→ **EXERCISE**
Pictures stay out of the copy. Retype exactly the lines below from the one with "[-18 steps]" through the one with "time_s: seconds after".

Items from a dataset

==========

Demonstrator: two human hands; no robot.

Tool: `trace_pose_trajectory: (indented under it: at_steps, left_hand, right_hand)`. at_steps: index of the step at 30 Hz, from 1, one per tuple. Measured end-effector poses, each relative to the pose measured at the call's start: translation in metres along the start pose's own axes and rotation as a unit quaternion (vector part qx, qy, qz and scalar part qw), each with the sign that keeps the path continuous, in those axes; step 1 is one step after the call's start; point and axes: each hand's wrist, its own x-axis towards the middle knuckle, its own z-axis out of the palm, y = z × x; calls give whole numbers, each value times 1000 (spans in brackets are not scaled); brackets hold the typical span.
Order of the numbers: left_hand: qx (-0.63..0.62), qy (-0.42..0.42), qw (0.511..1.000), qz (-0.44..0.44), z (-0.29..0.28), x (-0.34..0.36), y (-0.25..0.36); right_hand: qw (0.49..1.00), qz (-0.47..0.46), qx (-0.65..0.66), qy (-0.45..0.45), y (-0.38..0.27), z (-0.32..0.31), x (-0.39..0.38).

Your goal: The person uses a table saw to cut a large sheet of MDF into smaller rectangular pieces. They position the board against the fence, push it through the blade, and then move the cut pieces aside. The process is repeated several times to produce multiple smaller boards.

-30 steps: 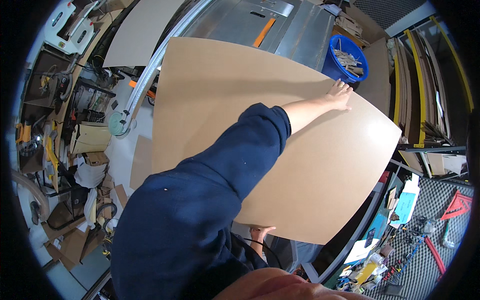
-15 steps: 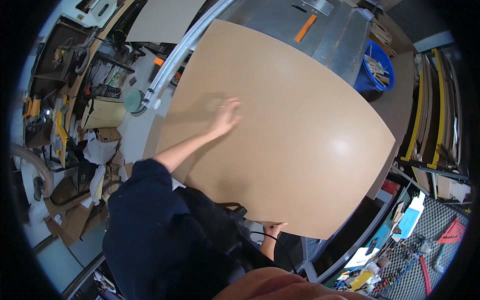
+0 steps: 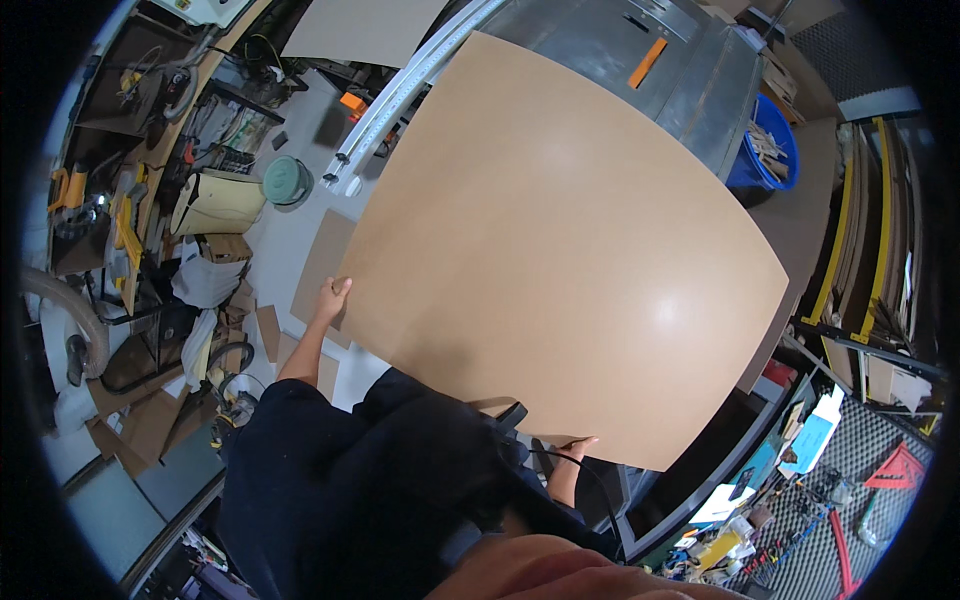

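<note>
A large tan board (image 3: 560, 250), perhaps fibreboard, spreads out in front of me. Its far part rests on a grey metal machine table (image 3: 570, 60). My left hand (image 3: 332, 298) grips the board's left edge, thumb toward the top face and the other fingers partly hidden by the edge. At the near edge my right hand (image 3: 575, 450) holds the board with its thumb over the top, while its fingers are out of sight beneath. A dark strap-like item with a cable (image 3: 590, 470) hangs by my body, close to the right hand.
A metal rail (image 3: 410, 85) runs along the board's far left. An orange strip (image 3: 648, 63) lies on the machine table. A blue bin (image 3: 768, 145) of offcuts stands at the right, before racked sheets (image 3: 850, 230). Cardboard pieces (image 3: 150, 430) and a green round container (image 3: 287, 181) are at left.
My left hand has come off the board's top face, moved back and left, and taken hold of the left edge. My right hand still holds the near edge.
</note>
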Motion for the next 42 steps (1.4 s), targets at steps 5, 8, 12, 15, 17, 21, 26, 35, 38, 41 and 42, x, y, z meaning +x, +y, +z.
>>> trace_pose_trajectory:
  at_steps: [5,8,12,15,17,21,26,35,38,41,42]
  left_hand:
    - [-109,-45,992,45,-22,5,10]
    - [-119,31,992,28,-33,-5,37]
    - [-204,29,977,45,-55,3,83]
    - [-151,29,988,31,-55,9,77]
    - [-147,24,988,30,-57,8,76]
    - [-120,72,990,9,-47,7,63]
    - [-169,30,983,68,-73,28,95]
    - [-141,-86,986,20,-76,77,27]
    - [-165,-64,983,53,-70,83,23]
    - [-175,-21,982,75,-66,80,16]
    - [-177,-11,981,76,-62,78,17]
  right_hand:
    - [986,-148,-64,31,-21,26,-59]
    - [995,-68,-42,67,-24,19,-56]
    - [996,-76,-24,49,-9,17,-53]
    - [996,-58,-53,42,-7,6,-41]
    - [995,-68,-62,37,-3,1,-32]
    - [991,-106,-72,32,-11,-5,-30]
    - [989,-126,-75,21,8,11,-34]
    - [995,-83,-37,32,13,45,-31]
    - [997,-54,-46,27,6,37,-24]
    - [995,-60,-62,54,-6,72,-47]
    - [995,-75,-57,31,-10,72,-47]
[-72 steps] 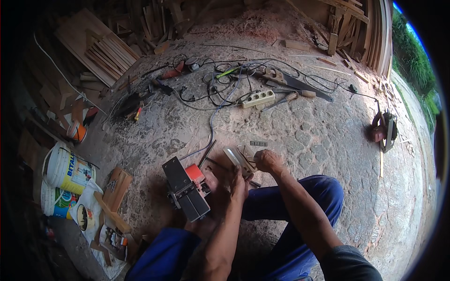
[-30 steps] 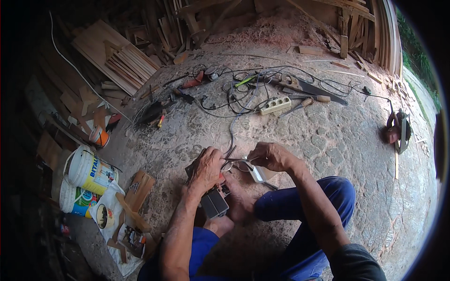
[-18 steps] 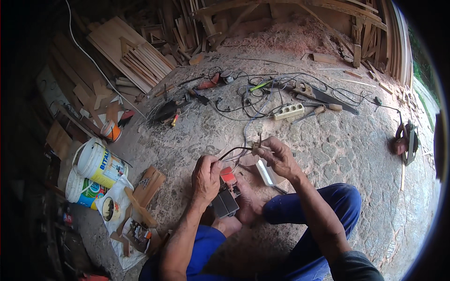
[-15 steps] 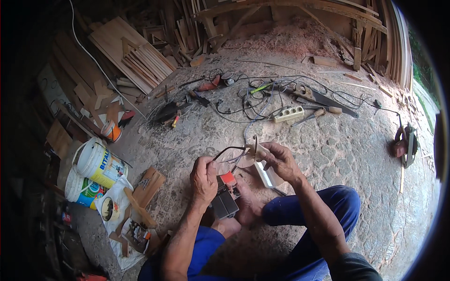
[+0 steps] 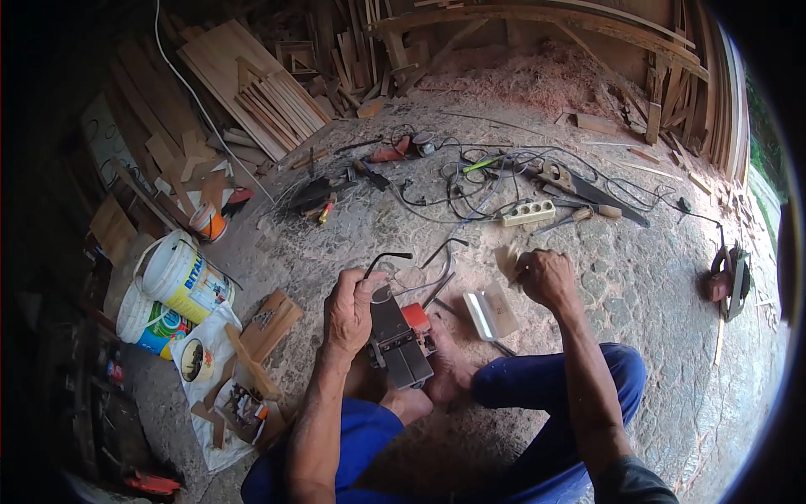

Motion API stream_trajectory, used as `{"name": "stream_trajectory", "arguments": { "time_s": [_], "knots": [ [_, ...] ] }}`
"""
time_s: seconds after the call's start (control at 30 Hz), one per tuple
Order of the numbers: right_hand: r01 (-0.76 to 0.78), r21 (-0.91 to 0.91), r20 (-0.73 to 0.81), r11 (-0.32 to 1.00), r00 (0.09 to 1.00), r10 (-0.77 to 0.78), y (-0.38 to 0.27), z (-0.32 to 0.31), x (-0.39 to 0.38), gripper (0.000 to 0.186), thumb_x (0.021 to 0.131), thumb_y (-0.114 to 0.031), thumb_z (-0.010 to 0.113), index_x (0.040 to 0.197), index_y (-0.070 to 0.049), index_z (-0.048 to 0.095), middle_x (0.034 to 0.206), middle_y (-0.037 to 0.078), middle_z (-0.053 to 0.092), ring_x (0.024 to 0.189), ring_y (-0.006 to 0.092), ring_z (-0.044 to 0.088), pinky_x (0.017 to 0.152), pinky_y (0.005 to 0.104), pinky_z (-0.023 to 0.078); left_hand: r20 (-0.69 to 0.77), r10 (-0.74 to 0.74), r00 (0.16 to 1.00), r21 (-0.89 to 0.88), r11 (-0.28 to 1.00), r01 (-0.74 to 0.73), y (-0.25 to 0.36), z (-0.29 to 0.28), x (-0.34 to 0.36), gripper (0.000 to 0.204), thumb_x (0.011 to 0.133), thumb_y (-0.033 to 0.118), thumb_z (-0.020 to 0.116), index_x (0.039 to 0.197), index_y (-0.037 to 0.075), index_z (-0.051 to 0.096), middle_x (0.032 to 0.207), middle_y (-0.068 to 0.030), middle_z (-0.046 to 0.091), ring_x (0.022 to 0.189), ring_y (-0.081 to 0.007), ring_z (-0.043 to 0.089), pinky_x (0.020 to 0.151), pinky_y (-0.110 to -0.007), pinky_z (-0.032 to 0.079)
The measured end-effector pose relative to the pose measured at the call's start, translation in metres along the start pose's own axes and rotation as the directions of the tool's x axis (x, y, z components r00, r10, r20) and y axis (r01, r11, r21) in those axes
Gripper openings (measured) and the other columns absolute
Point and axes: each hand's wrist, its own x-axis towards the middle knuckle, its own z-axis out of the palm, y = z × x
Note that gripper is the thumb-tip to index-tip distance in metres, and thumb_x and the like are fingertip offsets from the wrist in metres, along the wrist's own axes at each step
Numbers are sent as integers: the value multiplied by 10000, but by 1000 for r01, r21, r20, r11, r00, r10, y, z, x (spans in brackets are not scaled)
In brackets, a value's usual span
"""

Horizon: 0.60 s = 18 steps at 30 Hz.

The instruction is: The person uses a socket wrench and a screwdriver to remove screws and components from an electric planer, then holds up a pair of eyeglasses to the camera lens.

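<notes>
My left hand (image 5: 351, 312) is closed on a pair of eyeglasses (image 5: 417, 286), pinching the frame at one side; the dark-tipped temples point up and away. To its right, my right hand (image 5: 550, 279) is curled into a loose fist around a small pale tan cloth (image 5: 508, 262), whose end sticks out on the left. Between the two hands, an open whitish case (image 5: 491, 312) lies on the ground. An electric planer (image 5: 401, 344), dark grey with a red part, sits just below the eyeglasses beside my bare feet.
A cream power strip (image 5: 529, 212), tangled cables, a handsaw (image 5: 600, 197) and an angle grinder (image 5: 393, 149) lie ahead. A circular saw (image 5: 729, 281) is far right. Paint buckets (image 5: 180, 273), wood offcuts (image 5: 269, 323) and a white sack (image 5: 220, 454) are at left. Boards (image 5: 252, 92) lean behind.
My right hand has moved right, away from the eyeglasses, taking the cloth with it. The eyeglasses stay in my left hand, which has shifted slightly left. The case is now fully visible.
</notes>
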Motion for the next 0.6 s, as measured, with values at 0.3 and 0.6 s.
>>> {"name": "stream_trajectory", "arguments": {
  "time_s": [0.3, 0.6],
  "knots": [
    [-40, 992, 40, 117, 999, -3, -57, -34, 9, 169, 970, -239, 671, 964, -82, 612, 849, -8, 659, 794, 70, 591, 652, 249, 452, 0, 125, 992, -166, 978, -123, 12, -10, -4, 153, 1057, 170, 489, 1075, 27, 541, 990, -147, 732, 873, -229, 719, 761, -339, 556],
    [110, 981, 15, 158, 777, -629, -121, -34, -2, 224, 1003, -250, 618, 1003, -30, 655, 948, 5, 672, 917, 107, 597, 841, 296, 485, -101, 124, 987, -168, 976, -140, 33, 8, -16, 209, 1056, 196, 506, 1120, 4, 560, 1061, -133, 690, 961, -190, 649, 859, -325, 520]
  ]
}}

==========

→ **EXERCISE OUTPUT**
[-18 steps] 
[-15 steps] 
[+0 steps] 

Motion API stream_trajectory, used as `{"name": "stream_trajectory", "arguments": { "time_s": [_], "knots": [ [_, ...] ] }}`
"""
time_s: seconds after the call's start (control at 30 Hz), one per tuple

Nothing else belongs in the answer.